The Rail Accident Investigation Branch (RAIB) is a British government agency that independently investigates rail accidents in the United Kingdom and the Channel Tunnel in order to find a cause, not to lay blame. Created in 2005, it is required by law to investigate accidents causing death, serious injuries or extensive damage. It also has authority to investigate incidents that could have resulted in accidents.

Creation and remit
The Cullen Report into the Ladbroke Grove rail crash in 1999 recommended the establishment of an accident investigation body within the Department for Transport along the same lines as the Marine Accident Investigation Branch and the Air Accident Investigation Branch, bodies that have distinguished themselves by their professionalism and objectivity.

In 2003 Parliament legislated – in the Railways and Transport Safety Act 2003 – to create the RAIB as an independent body charged solely with establishing the facts of the case and assessing and evaluating causes, but not apportioning blame or establishing liability;  nor does the RAIB enforce safety law or conduct prosecutions.

The RAIB became operational on 17 October 2005. with Carolyn Griffiths as its founding director. 
Before then, railway accidents were investigated by Her Majesty's Railway Inspectorate (which in 1990 became part of the Health and Safety Executive but is now part of the Office of Rail and Road), and the British Transport Police (if there were grounds for suspecting the commission of a crime).  Whilst the police must always be involved when there may have been a crime, the involvement of HMRI as the principal safety investigating agency attracted criticism on the grounds that the HSE might be investigating itself, if, for example, the HSE had approved a track layout or a signalling scheme later suspected to have been at fault.

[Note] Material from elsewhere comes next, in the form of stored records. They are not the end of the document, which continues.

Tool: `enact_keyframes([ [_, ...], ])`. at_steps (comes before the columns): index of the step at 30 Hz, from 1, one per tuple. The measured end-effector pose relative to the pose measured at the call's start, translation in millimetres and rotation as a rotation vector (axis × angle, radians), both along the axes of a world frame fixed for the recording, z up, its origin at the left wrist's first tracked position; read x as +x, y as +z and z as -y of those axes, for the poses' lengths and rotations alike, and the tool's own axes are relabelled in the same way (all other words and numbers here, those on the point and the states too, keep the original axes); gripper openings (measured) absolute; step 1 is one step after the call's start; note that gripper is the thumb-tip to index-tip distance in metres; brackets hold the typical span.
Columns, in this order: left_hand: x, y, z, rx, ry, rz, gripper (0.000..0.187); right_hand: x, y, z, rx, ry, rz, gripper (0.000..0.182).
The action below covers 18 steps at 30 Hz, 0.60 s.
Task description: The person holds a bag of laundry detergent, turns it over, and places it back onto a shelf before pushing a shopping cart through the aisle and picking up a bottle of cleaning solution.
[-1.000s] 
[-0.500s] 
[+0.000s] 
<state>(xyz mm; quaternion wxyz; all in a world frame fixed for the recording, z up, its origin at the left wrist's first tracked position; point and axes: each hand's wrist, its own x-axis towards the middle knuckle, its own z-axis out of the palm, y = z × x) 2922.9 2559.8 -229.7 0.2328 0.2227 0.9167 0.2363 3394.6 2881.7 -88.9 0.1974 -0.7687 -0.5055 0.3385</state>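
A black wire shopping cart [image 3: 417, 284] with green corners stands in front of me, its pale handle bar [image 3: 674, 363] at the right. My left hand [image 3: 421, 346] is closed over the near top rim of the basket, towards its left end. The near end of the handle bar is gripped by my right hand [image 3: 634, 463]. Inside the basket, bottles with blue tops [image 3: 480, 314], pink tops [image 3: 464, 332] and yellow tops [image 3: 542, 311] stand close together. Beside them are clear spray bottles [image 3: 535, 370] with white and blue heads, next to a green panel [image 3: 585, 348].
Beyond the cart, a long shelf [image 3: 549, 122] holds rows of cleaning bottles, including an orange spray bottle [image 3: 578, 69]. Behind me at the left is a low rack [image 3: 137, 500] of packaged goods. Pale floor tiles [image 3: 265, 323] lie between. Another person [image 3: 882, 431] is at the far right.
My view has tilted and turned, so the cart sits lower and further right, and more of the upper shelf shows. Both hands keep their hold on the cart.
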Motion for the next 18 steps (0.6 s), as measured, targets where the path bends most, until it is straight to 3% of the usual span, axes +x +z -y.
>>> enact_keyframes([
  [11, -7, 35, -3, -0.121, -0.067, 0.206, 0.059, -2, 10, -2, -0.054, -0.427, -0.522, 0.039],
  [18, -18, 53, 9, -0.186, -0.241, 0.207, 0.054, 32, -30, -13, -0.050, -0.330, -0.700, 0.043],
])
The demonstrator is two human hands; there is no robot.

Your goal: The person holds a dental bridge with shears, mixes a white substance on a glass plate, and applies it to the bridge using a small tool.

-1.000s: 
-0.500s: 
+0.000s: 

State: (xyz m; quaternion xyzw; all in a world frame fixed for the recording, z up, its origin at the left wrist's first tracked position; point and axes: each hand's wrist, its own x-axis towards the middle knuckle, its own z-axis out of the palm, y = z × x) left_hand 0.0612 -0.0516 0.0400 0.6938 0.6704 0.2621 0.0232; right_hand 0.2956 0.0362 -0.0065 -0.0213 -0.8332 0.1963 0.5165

The RAIB also satisfied the government's duty under European Union legislation (the European Railway Safety Directive 2004/49/EC) to provide an independent body that investigates rail incidents and accidents in a blame-free manner.

The RAIB has its remit laid down in law by The Railways (Accident Investigation and Reporting) Regulations 2005, which principally require the branch to investigate any accident or dangerous occurrence that results in:
 The death of at least one person;
 Serious injury to five or more people; or
 Extensive damage to rolling stock, the infrastructure or the environment.

The RAIB has authority to investigate any incident on the following railway transport systems, but especially investigates those that may have implications for railway safety or those that "...under slightly different circumstances, may have resulted in an accident":
 The national railway networks in the United Kingdom including Northern Ireland;
 The Channel Tunnel (in co-operation with its equivalent operation in France, the French Land Transport Accident Investigation Bureau);
 The London Underground, Glasgow Subway and other metro systems;
 Tramways;
 Heritage railways (including narrow-gauge systems over  gauge); and
 Cable-hauled systems of  or longer.

Operation
The agency has two operational centres: one in Derby (The Wharf) and the other in the Farnborough/ Aldershot area, at Farnborough Airport. The Farnborough/Aldershot centre is Cullen House, adjacent to the Air Accidents Investigation Branch head office.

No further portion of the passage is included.